Du héros expirant la jeune et tendre amante[2],
Par la terreur conduite, incertaine, tremblante,
Vient d’un pied chancelant sur ces funestes bords :
Elle cherche, elle voit dans la foule des morts,
Elle voit son époux ; elle tombe éperdue ;
Le voile de la mort se répand sur sa vue :
« Est-ce toi, cher amant ? » Ces mots interrompus,
Ces cris demi formés ne sont point entendus ;
Elle rouvre les yeux ; sa bouche presse encore
Par ses derniers baisers la bouche qu’elle adore :
Elle tient dans ses bras ce corps pâle et sanglant,
Le regarde, soupire, et meurt en l’embrassant.

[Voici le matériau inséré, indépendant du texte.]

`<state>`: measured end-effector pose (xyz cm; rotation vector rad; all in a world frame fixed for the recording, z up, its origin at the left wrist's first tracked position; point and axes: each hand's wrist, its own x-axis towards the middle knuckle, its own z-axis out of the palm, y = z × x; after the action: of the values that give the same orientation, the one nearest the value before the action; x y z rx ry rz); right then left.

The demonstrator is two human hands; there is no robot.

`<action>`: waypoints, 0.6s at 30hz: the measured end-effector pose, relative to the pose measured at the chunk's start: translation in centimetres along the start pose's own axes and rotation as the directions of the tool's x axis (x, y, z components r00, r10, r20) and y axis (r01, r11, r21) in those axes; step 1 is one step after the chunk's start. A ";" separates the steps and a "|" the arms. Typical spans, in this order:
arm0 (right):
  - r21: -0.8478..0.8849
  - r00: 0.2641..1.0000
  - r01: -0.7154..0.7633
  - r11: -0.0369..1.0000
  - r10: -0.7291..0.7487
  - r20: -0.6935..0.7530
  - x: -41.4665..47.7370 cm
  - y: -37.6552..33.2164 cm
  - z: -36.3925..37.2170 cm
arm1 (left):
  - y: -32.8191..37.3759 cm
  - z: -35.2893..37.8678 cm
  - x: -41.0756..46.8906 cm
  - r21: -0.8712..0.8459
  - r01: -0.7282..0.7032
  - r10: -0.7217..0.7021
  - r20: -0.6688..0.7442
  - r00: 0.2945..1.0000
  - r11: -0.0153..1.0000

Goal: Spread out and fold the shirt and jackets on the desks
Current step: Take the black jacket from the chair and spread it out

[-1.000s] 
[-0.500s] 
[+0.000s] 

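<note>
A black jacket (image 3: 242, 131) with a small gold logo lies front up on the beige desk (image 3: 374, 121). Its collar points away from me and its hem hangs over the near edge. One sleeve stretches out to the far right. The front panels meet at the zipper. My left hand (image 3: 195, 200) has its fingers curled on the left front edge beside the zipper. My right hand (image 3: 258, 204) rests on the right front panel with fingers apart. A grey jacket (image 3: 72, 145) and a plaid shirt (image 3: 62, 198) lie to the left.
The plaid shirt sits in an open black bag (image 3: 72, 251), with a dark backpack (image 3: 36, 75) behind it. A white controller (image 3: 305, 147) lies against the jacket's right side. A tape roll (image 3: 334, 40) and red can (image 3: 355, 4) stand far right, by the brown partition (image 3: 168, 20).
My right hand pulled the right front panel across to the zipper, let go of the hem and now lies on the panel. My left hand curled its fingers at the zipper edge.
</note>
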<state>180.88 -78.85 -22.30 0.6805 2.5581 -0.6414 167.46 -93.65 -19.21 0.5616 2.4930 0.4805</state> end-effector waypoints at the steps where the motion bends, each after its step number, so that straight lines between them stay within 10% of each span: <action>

Père, époux malheureux, famille déplorable,
Des fureurs de ces temps exemple lamentable,
Puisse de ce combat le souvenir affreux
Exciter la pitié de nos derniers neveux,
Arracher à leurs yeux des larmes salutaires ;
Et qu’ils n’imitent point les crimes de leurs pères :
Mais qui fait fuir ainsi ces ligueurs dispersés ?
Quel héros, ou quel dieu, les a tous renversés ?
C’est le jeune Biron ; c’est lui dont le courage
Parmi leurs bataillons s’était fait un passage.
D’Aumale les voit fuir, et, bouillant de courroux :
« Arrêtez, revenez… lâches, où courez-vous ?
Vous, fuir ! vous, compagnons de Mayenne et de Guise !
Vous qui devez venger Paris, Rome, et l’Église !

  1. Imitation de Virgile (Géorg., IV, 464-466, et 526):
    Ipse, cava solans ægrum testudine amorem,
    Te, dulcis conjux, te solo in littore secum,
    Te, veniente die, te, decedente, canebat.
    · · · · · · · · · · · · · · · · · · · · · · · · ·
    Ah, miseram Eurydicem! anima fugiente, vocabat.
  2. Ce morceau est une imitation du tableau de la mort d'Andromaque dans l’Iliade (chant XXII, vers 437-476), et des vers de Racine dans Phèdre, acte V,
    scène vi :
    La timide Aricie est alors arrivée, etc.